Word Rank Slope Charts

tidytext
Published

March 17, 2020

I have been working on visualizing how different kinds of words are used in texts and I finally found a good visualization style with the slope chart. More specifically I’m thinking of two groups of paired words.

Packages 📦

library(tidyverse)
library(hcandersenr)
library(tidytext)
library(paletteer)
library(ggrepel)

Minimal Example 1️⃣

First I’ll walk you through a minimal example of how the chart is created. Afterward, I have created a function to automate the whole procedure so we can quickly iterate. We start with an example of gendered words in fairy tales by H.C. Andersen using the hcandersenr package. We start by generating a data.frame of paired words. This is easily done using the tribble() function.

gender_words <- tribble(
  ~men, ~women,
  "he", "she",
  "his", "her",
  "man", "woman",
  "men", "women",
  "boy", "girl",
  "he's", "she's",
  "he'd", "she'd",
  "he'll", "she'll",
  "himself", "herself"
)

Next, we are going to tokenize and count the tokens in the corpus,

ordered_words <- hcandersen_en %>% 
  unnest_tokens(word, text) %>% 
  count(word, sort = TRUE) %>% 
  pull(word)

Next, we are going to get the index for each word, which we will put on a log scale since it will be easier to visualize. Next, we will calculate a slope between the points and add the correct labels.

gender_words_plot <- gender_words %>%
  mutate(male_index = match(men, ordered_words),
         female_index = match(women, ordered_words)) %>%
  mutate(slope = log10(male_index) - log10(female_index)) %>%
  pivot_longer(male_index:female_index) %>%
  mutate(value = log10(value),
         label = ifelse(name == "male_index", men, women)) %>%
  mutate(name = factor(name, c("male_index", "female_index"), c("men", "women")))

Next, we are going to manually calculate the limits to make sure a diverging color scale will have the colors done directly.

limit <- max(abs(gender_words_plot$slope)) * c(-1, 1)
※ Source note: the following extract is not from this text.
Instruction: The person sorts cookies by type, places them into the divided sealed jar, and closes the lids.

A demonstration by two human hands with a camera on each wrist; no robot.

Lastly, we just put everything into ggplot2, and voila!!

gender_words_plot %>%
  ggplot(aes(name, value, group = women, label = label)) +
  geom_line(aes(color = slope)) +
  scale_y_reverse(labels = function(x) 10 ^ x) +
  geom_text() +
  guides(color = "none") +
  scale_color_distiller(type = "div", limit = limit) +
  theme_minimal() +
  theme(panel.border = element_blank(), panel.grid.major.x = element_blank()) +
  labs(x = NULL, y = "Word Rank") +
  labs(title = "Masculine gendered words appeared more often in H.C. Andersen's fairy tales")

Make it into a function ✨

This function is mostly the same as the code you saw earlier. Main difference is using .data from rlang to generalize. The function also includes other beautifications such as improved themes and theme support with paletteer.

plot_fun <- function(words, ref, palette = "scico::roma", ...) {
  
  names <- colnames(ref)
  
  ordered_words <- names(sort(table(words), decreasing = TRUE))

  plot_data <- ref %>%
    mutate(index1 = match(.data[[names[1]]], ordered_words),
           index2 = match(.data[[names[2]]], ordered_words)) %>%
    mutate(slope = log10(index1) - log10(index2)) %>%
    pivot_longer(index1:index2) %>%
    mutate(value = log10(value),
           label = ifelse(name == "index1", 
                          .data[[names[1]]], 
                          .data[[names[2]]]),
           name = factor(name, c("index1", "index2"), names))
  
  limit <- max(abs(plot_data$slope)) * c(-1, 1)

  plot_data %>%
    ggplot(aes(name, value, group = .data[[names[2]]], label = label)) +
    geom_line(aes(color = slope), size = 1) +
    scale_y_reverse(labels = function(x) round(10 ^ x)) +
    geom_text_repel(data = subset(plot_data, name == names[1]),
                    aes(segment.color = slope),
                    nudge_x       = -0.1,
                    segment.size  = 1,
                    direction     = "y",
                    hjust         = 1) + 
    geom_text_repel(data = subset(plot_data, name == names[2]),
                    aes(segment.color = slope),
                    nudge_x       = 0.1,
                    segment.size  = 1,
                    direction     = "y",
                    hjust         = 0) + 
    scale_color_paletteer_c(palette, 
                            limit = limit,
                            aesthetics = c("color", "segment.color"), 
                            ...) +
    guides(color = "none", segment.color = "none") +
    theme_minimal() +
    theme(panel.border = element_blank(), 
          panel.grid.major.x = element_blank(), axis.text.x = element_text(size = 15)) +
    labs(x = NULL, y = "Word Rank")
}

Now we can recreate the previous chart with ease

ref <- tribble(
  ~Men, ~Women,
  "he", "she",
  "his", "her",
  "man", "woman",
  "men", "women",
  "boy", "girl",
  "he's", "she's",
  "he'd", "she'd",
  "he'll", "she'll",
  "himself", "herself"
)

words <- hcandersen_en %>% 
  unnest_tokens(word, text) %>%
  pull(word)

plot_fun(words, ref, direction = -1) +
  labs(title = "Masculine gendered words appeared more often in H.C. Andersen's fairy tales")